March 14, 2001 | By: Laura Skillman

Juggling is something women have learned to do as they balance careers and homes. Keeping those balls in the air can be challenging especially if the juggler neglects to include a ball that provides them with proper nutrition, healthcare and activity.

That was the message from Bonnie Schrock, vice president of marketing for Western Baptist Hospital in Paducah. Schrock was one of several speakers last week at the Wildcat Way to Wellness...Where Will It Take You?

The program was sponsored by the Pennyrile Area Cooperative Extension Service offices and Pennyrile Area Extension Homemakers Association. A $1,000 grant from the Kentucky Extension Homemakers Association helped offset some of the expenses.

"The program was designed by the Pennyrile Area Family and Consumer Sciences agents and members of the Homemakers council," said Marsha Parker, Christian County Extension agent for family and consumer sciences.

"We got together and said what do we want to reach," she said. "We started thinking about health concerns of women and what topics would be the most applicable and who could be speakers. The Wildcat Way to Wellness is a University of Kentucky program that has some guidelines as far as topics and we picked from those.

"Our goal for the day was to bring health care issues to people of the Pennyrile area," Parker said.

About 100 women attended the one-day conference at the UK Research and Education Center in Princeton.

Topics included a cooking school and numerous breakout sessions on diet and cancer, women and heart disease, finding quality health information on the Internet, dietary supplements, diabetes control, and building strength.

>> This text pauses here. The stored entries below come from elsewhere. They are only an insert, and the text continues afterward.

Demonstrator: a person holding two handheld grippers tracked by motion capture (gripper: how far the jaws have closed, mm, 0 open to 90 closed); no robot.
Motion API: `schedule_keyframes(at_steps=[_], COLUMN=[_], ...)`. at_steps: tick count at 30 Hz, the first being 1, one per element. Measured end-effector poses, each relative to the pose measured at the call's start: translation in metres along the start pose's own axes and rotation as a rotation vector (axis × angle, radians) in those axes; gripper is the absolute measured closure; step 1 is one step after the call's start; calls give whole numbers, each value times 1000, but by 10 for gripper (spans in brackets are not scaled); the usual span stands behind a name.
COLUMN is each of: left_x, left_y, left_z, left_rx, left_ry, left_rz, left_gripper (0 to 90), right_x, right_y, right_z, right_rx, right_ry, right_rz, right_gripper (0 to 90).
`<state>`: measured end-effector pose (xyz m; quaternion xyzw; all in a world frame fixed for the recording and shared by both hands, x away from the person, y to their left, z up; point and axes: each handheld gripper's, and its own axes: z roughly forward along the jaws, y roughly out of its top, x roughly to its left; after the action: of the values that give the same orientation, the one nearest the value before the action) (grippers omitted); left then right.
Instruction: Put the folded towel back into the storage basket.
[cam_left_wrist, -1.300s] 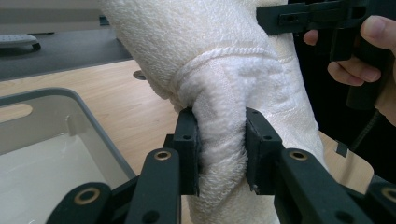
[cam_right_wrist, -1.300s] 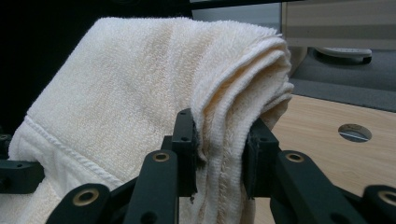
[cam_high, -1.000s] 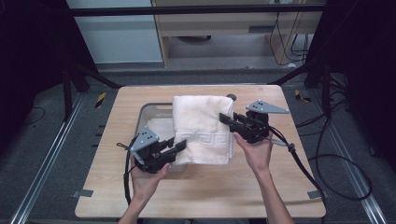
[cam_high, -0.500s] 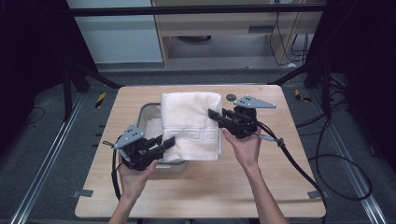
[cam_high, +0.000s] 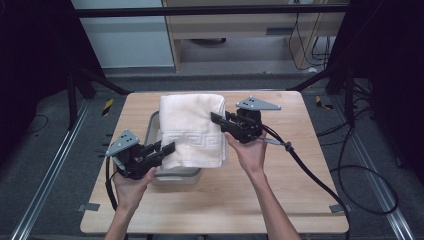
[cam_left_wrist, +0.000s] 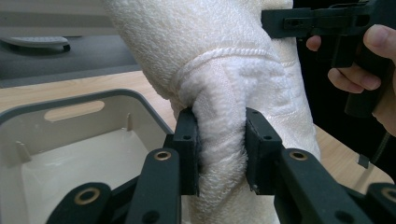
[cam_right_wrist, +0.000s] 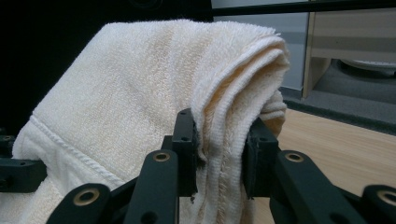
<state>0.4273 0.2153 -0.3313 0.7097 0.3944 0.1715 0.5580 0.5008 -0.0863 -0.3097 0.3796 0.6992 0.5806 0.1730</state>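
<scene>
**Folded towel carried leftward over the bin**

The left gripper (cam_high: 167, 148) and right gripper (cam_high: 216, 119), each with jaws clamped on a bunched edge of the cream towel (cam_high: 192, 130), have shifted left and slightly up since a second ago, taking the towel along. Folded thick, with a woven key-pattern band, it hangs held above the grey bin (cam_high: 179, 174) on the wooden table (cam_high: 280, 200). The towel covers most of the bin; its interior appears in the left gripper view.
</scene>
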Motion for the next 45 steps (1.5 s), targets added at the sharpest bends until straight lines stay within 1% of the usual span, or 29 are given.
schedule_keyframes(at_steps=[2, 7, 9, 11, 12, 20, 23, 24, 27, 30, 31, 33, 37, 38, 42, 45], left_x=[4, 8, 10, 12, 13, 21, 26, 27, 33, 40, 42, 47, 57, 57, 64, 66], left_y=[2, 2, 2, 2, 2, -2, -5, -6, -10, -15, -17, -21, -29, -29, -34, -37], left_z=[-5, -9, -11, -14, -15, -16, -15, -14, -11, -10, -9, -8, -5, -5, -2, 1], left_rx=[-3, 0, 0, 2, 7, 22, 32, 35, 46, 54, 58, 65, 90, 90, 109, 119], left_ry=[6, 17, 24, 30, 37, 53, 60, 61, 68, 72, 74, 78, 91, 91, 100, 102], left_rz=[-1, -2, -4, -2, -1, -7, -12, -16, -21, -35, -39, -47, -61, -61, -71, -76], left_gripper=[689, 689, 689, 689, 689, 689, 689, 689, 689, 689, 689, 689, 688, 688, 688, 688], right_x=[4, 8, 11, 12, 13, 14, 15, 14, 14, 13, 13, 14, 14, 14, 14, 13], right_y=[3, 5, 5, 5, 5, 0, -3, -5, -8, -15, -15, -19, -28, -29, -35, -37], right_z=[5, 11, 17, 18, 22, 34, 40, 44, 49, 59, 59, 64, 77, 79, 87, 89], right_rx=[-5, 0, 3, 2, 6, 18, 26, 30, 37, 48, 48, 56, 79, 82, 90, 94], right_ry=[7, 13, 18, 24, 28, 32, 31, 28, 24, 21, 21, 20, 17, 16, 11, 5], right_rz=[-2, -3, -4, 3, 2, 11, 16, 14, 20, 27, 27, 32, 32, 35, 41, 38], right_gripper=[707, 707, 707, 707, 707, 707, 707, 706, 707, 707, 707, 706, 706, 706, 706, 706])
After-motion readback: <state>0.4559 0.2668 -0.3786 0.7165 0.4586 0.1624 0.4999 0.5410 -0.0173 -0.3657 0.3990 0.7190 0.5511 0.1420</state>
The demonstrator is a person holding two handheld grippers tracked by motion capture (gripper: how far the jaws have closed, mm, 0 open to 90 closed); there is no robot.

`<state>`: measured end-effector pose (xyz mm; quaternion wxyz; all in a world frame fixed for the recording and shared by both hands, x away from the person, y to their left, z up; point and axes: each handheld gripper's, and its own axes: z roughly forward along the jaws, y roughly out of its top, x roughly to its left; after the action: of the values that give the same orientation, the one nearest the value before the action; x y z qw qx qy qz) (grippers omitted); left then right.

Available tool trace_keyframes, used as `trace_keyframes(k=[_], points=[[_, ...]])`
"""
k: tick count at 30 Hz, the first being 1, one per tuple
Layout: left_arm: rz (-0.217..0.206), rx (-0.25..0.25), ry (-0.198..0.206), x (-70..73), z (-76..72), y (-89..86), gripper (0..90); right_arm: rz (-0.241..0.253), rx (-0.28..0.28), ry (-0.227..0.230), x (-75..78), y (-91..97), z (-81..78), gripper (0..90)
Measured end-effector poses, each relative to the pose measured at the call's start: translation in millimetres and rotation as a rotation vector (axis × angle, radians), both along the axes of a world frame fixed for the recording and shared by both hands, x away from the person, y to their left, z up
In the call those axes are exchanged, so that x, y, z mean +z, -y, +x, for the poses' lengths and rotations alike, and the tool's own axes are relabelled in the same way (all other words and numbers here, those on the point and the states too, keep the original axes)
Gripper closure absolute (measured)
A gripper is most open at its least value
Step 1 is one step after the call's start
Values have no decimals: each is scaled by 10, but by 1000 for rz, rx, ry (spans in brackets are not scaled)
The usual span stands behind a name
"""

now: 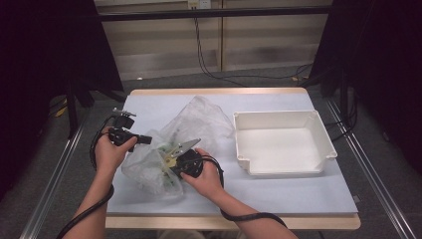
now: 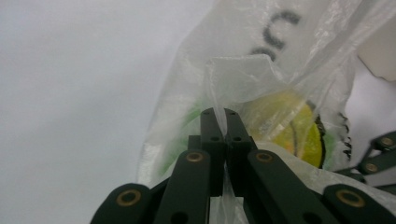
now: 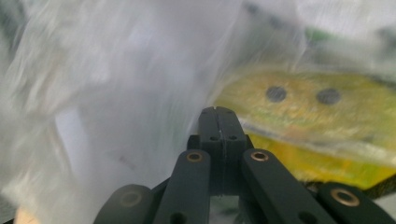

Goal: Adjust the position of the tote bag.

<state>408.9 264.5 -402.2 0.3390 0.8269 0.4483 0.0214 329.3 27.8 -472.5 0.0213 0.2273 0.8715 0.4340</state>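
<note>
Table [image 1: 278, 194], plastic bag [image 1: 199, 122] pinched twice

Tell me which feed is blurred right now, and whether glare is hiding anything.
Right gripper view: motion-smeared, the plastic bag streaky and the yellow item soft. Left gripper view: sharp on the left claw pinching the film. High view: evenly lit, no glare on the white bin.

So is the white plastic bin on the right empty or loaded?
Empty: the white plastic bin shows only its bare floor in the high view.
</note>
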Motion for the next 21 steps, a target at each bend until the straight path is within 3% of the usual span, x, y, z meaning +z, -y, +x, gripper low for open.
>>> trace_keyframes(k=[3,5,7,10,12,13,16,18,19,20,21], points=[[5,8,0,-1,37,-72,898,7,2,-5,17,54,-52,900],[-26,36,-7,-24,50,-97,899,3,8,-12,17,100,-81,900],[-10,33,-8,-27,63,-140,899,-11,11,-15,15,154,-111,900],[-31,53,-12,-52,79,-162,899,-18,18,-22,-7,229,-160,900],[-9,40,-9,-60,103,-185,899,-22,15,-28,-34,272,-173,900],[-30,58,-10,-71,103,-171,898,-23,12,-30,-47,288,-180,900],[-44,46,-14,-90,105,-140,898,20,-29,-10,-38,340,-186,900],[-55,34,-19,-101,90,-107,897,45,-26,4,3,336,-179,900],[-58,28,-20,-106,82,-92,897,52,-38,21,22,329,-172,825],[-62,26,-21,-109,74,-76,897,58,-66,38,39,314,-159,651],[-65,24,-18,-111,68,-66,897,56,-95,55,49,286,-135,551]])
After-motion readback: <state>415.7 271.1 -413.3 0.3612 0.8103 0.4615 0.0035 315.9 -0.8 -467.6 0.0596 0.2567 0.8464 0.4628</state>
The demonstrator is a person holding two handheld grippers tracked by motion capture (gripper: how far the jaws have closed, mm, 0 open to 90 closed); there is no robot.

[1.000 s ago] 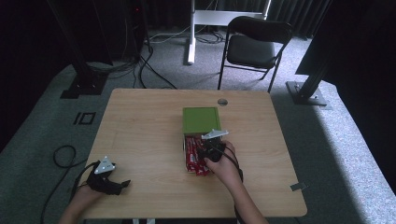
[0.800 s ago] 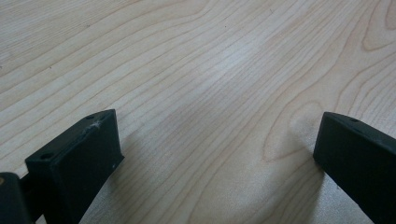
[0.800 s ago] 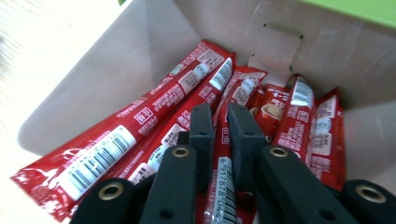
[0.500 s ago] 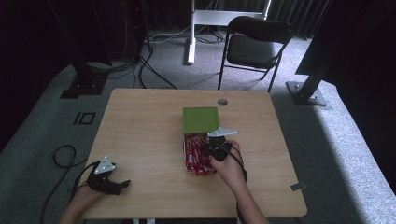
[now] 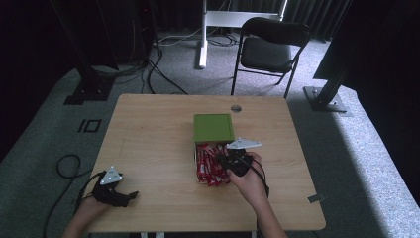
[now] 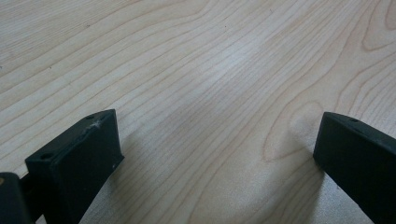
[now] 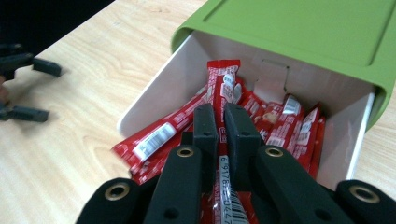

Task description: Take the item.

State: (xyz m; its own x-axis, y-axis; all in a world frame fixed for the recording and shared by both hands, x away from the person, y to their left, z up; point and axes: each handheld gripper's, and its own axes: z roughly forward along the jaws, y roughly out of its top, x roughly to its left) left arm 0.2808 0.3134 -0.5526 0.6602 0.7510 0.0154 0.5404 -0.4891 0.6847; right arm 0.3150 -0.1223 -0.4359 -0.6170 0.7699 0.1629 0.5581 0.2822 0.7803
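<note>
High view: a wooden table (image 5: 148, 139) on grey carpet, with a person's forearms coming in over its near edge. Near the middle of the table, slightly toward the right edge, stands a white box (image 5: 195, 154) with its green lid (image 5: 213, 127) covering the far half and red snack sachets (image 5: 208, 166) piled in the open near half. The right gripper (image 5: 224, 161), in the person's right hand (image 5: 250, 181), sits over the right side of that pile, a grey three-cornered plate on top of it. The left gripper (image 5: 132, 195) rests close to the near left corner of the table, well apart from the box, a cable trailing off the edge to the floor. A small round dark fitting (image 5: 236, 108) lies near the far edge, and a black folding chair (image 5: 270, 49) stands beyond the table.

Left gripper view: the two black jaws stand spread wide, one at each side, with bare pale wood grain (image 6: 210, 93) between them and nothing in their grasp.

Right gripper view: the jaws are pressed together on a red sachet (image 7: 223, 86), pinching it lengthwise; its printed end rises past the pads while a barcode shows below them. They have just finished closing on it. The pinched sachet sits above the pile in the white box (image 7: 154, 100), whose green lid (image 7: 299, 28) overhangs the far part. The other gripper shows, blurred, at the far left.
</note>
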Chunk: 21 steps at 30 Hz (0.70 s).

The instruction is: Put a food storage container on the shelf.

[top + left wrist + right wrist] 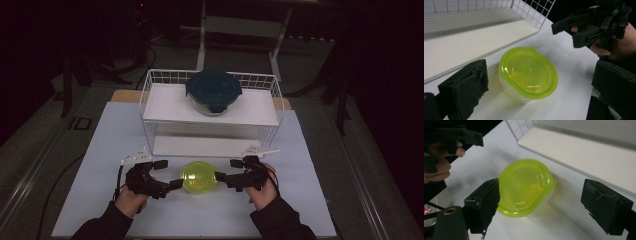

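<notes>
Your tub [199, 177], beside the rack [150, 92], looks light, thin and slippery, so pinch its lid rim; both tools, left tool [166, 175] and right tool [227, 170], stand spread, empty.

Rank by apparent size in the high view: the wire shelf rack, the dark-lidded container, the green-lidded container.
1. wire shelf rack, clearly largest.
2. dark-lidded container.
3. green-lidded container, smallest, although it is nearer the camera.

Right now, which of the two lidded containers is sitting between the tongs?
The yellow-green container, down on the white table with open tongs on either side. The other, the dark teal-lidded container, sits up on the wire rack's top shelf, farther back.
</notes>
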Motion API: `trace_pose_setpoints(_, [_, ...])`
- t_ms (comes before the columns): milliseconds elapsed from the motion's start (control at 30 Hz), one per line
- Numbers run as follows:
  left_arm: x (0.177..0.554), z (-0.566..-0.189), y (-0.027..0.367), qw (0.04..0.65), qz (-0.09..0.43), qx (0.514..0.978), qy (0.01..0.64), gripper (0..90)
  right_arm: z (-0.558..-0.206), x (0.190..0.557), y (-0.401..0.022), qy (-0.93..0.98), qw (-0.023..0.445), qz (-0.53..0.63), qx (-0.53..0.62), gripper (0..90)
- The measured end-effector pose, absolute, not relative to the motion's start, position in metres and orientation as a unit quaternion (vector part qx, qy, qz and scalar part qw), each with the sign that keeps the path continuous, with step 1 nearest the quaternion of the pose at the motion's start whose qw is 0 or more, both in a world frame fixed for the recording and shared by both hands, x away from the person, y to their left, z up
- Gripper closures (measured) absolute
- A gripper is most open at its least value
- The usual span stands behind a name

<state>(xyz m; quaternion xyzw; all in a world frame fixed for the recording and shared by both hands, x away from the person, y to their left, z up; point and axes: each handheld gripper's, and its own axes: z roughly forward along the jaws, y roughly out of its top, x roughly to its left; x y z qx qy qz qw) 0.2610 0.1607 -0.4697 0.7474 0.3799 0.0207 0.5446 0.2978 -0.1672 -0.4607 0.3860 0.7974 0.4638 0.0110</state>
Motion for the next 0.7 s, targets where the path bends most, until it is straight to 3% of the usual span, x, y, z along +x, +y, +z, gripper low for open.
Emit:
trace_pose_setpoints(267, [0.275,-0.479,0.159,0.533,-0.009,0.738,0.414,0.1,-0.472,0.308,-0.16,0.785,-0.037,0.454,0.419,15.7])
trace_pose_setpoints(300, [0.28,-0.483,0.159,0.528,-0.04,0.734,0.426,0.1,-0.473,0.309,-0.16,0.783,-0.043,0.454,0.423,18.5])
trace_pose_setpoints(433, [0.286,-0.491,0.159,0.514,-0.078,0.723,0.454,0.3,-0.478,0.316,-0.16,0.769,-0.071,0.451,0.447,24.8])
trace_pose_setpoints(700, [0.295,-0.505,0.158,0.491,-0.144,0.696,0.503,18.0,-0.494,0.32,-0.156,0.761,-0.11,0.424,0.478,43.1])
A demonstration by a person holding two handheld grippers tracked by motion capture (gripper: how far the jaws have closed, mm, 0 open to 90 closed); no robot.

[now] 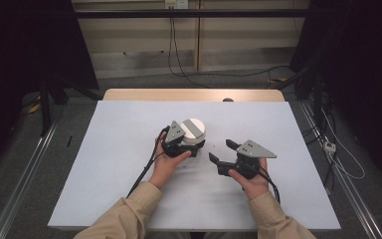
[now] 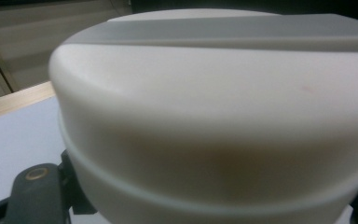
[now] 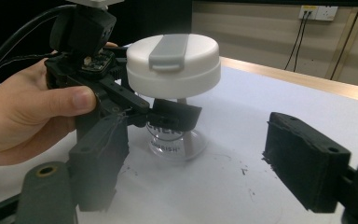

Cheri Edelen, a nurse practitioner at the Trover Clinic in Madisonville, told participants that heart disease, long considered a man's disease, is the number one killer of women in the United States. Women are more likely to die from a heart attack than men and more women die annually from heart disease than from breast cancer.

Often women have less common warning signs of heart problems than do men, Edelen said. Instead of crushing chest pain women may experience stomach pain, nausea or dizziness, unexplained anxiety, weakness or fatigue and palpitations, cold sweat and paleness.

"Twenty-five percent of women who have heart attacks have no chest pains," she said. "What they have is shortness of breath and fatigue."

Women need to learn to take as good care of themselves as they do their families, she said.

"Women control health care decisions," she said. "We do it very well for others but not for ourselves and we need to. We delay our treatments."

To help protect themselves women need to recognize and reduce risk. The number one risk is family history. To reduce risk, if you are a diabetic control it, reduce nicotine if you smoke, watch cholesterol, fight fat and get exercise, Edelen said.